Exercise objective:
In the copy, keep every line below as it is and leave out the pictures.
================
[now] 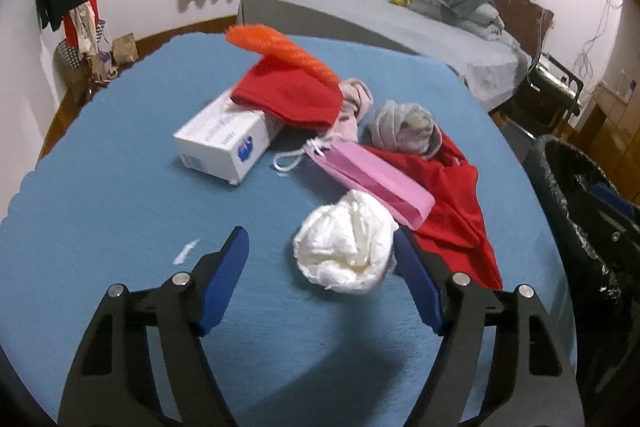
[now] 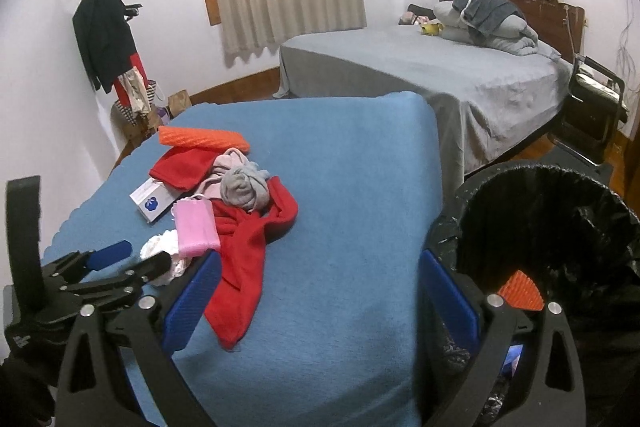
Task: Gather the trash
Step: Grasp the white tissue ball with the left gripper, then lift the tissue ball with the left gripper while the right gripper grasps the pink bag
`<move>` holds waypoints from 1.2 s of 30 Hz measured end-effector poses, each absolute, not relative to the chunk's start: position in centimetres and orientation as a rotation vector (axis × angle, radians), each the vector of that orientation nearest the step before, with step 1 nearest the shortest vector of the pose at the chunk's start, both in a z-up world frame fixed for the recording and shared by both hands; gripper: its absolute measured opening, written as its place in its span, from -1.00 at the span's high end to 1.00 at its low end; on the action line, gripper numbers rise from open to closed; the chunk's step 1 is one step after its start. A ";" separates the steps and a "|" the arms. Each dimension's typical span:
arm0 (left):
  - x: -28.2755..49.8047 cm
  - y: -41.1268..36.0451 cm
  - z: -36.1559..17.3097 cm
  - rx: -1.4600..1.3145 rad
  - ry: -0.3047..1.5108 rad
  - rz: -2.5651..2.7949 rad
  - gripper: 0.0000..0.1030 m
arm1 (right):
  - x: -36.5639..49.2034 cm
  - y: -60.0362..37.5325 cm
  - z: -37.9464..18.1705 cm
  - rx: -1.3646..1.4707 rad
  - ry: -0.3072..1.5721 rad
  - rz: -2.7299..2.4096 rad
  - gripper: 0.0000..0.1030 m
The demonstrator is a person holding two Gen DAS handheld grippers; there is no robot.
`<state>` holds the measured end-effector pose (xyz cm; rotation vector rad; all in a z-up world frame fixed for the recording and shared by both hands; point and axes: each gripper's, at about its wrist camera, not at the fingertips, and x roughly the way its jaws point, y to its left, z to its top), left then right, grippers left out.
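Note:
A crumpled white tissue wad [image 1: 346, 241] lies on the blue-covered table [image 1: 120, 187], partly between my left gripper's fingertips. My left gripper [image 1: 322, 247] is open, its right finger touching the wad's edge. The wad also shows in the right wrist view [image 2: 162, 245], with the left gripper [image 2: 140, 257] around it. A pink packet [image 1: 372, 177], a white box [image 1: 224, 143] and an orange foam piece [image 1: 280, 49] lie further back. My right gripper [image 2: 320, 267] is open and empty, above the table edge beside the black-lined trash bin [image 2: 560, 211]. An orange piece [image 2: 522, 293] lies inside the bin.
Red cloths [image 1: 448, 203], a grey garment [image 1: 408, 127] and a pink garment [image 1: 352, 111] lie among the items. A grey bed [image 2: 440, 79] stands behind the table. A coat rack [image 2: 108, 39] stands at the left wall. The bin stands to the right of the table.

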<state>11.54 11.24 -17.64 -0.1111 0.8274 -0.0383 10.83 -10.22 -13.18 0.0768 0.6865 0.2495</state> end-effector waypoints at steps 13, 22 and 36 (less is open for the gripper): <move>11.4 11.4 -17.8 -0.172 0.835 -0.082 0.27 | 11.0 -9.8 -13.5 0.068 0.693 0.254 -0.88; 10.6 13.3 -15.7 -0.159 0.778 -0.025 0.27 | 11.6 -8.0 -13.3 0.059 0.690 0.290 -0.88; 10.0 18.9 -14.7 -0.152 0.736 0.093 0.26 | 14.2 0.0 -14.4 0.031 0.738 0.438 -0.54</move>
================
Solution to this exercise:
[now] 
[now] 
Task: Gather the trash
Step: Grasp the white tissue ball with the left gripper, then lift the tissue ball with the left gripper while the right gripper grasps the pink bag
`<move>` holds waypoints from 1.2 s of 30 Hz measured end-effector poses, each absolute, not relative to the chunk's start: position in centimetres and orientation as a rotation vector (axis × angle, radians), each the vector of that orientation nearest the step before, with step 1 nearest the shortest vector of the pose at the chunk's start, both in a z-up world frame fixed for the recording and shared by both hands; gripper: its absolute measured opening, written as its place in its span, from -1.00 at the span's high end to 1.00 at its low end; on the action line, gripper numbers rise from open to closed; the chunk's step 1 is one step after its start. A ";" separates the steps and a "|" the arms. Each dimension's typical span:
arm0 (left):
  - x: -28.2755..49.8047 cm
  - y: -41.1268..36.0451 cm
  - z: -36.1559..17.3097 cm
  - rx: -1.4600..1.3145 rad
  - ry: -0.3047..1.5108 rad
  - rz: -2.5651..2.7949 rad
  - gripper: 0.0000..0.1030 m
arm1 (right):
  - x: -36.5639..49.2034 cm
  - y: -60.0362..37.5325 cm
  - z: -37.9464..18.1705 cm
  - rx: -1.3646..1.4707 rad
  - ry: -0.3072..1.5721 rad
  - rz: -2.7299..2.4096 rad
  - gripper: 0.0000..0.1030 m
The demonstrator is a person holding two Gen DAS handheld grippers; there is no robot.
`<state>` holds the measured end-effector pose (xyz cm; rotation vector rad; all in a z-up world frame fixed for the recording and shared by both hands; point and axes: each gripper's, at about its wrist camera, not at the fingertips, and x roughly the way its jaws point, y to its left, z to its top), left then right, grippers left out.
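Note:
A crumpled white tissue wad [image 1: 346, 241] lies on the blue-covered table [image 1: 120, 187], partly between my left gripper's fingertips. My left gripper [image 1: 322, 247] is open, its right finger touching the wad's edge. The wad also shows in the right wrist view [image 2: 162, 245], with the left gripper [image 2: 140, 257] around it. A pink packet [image 1: 372, 177], a white box [image 1: 224, 143] and an orange foam piece [image 1: 280, 49] lie further back. My right gripper [image 2: 320, 267] is open and empty, above the table edge beside the black-lined trash bin [image 2: 560, 211]. An orange piece [image 2: 522, 293] lies inside the bin.
Red cloths [image 1: 448, 203], a grey garment [image 1: 408, 127] and a pink garment [image 1: 352, 111] lie among the items. A grey bed [image 2: 440, 79] stands behind the table. A coat rack [image 2: 108, 39] stands at the left wall. The bin stands to the right of the table.
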
<state>11.54 11.24 -17.64 -0.1111 0.8274 -0.0383 10.83 -10.22 -13.18 0.0768 0.6865 0.2495</state> end-effector waypoints at steps 13, 22 and 36 (less is open for the gripper): <move>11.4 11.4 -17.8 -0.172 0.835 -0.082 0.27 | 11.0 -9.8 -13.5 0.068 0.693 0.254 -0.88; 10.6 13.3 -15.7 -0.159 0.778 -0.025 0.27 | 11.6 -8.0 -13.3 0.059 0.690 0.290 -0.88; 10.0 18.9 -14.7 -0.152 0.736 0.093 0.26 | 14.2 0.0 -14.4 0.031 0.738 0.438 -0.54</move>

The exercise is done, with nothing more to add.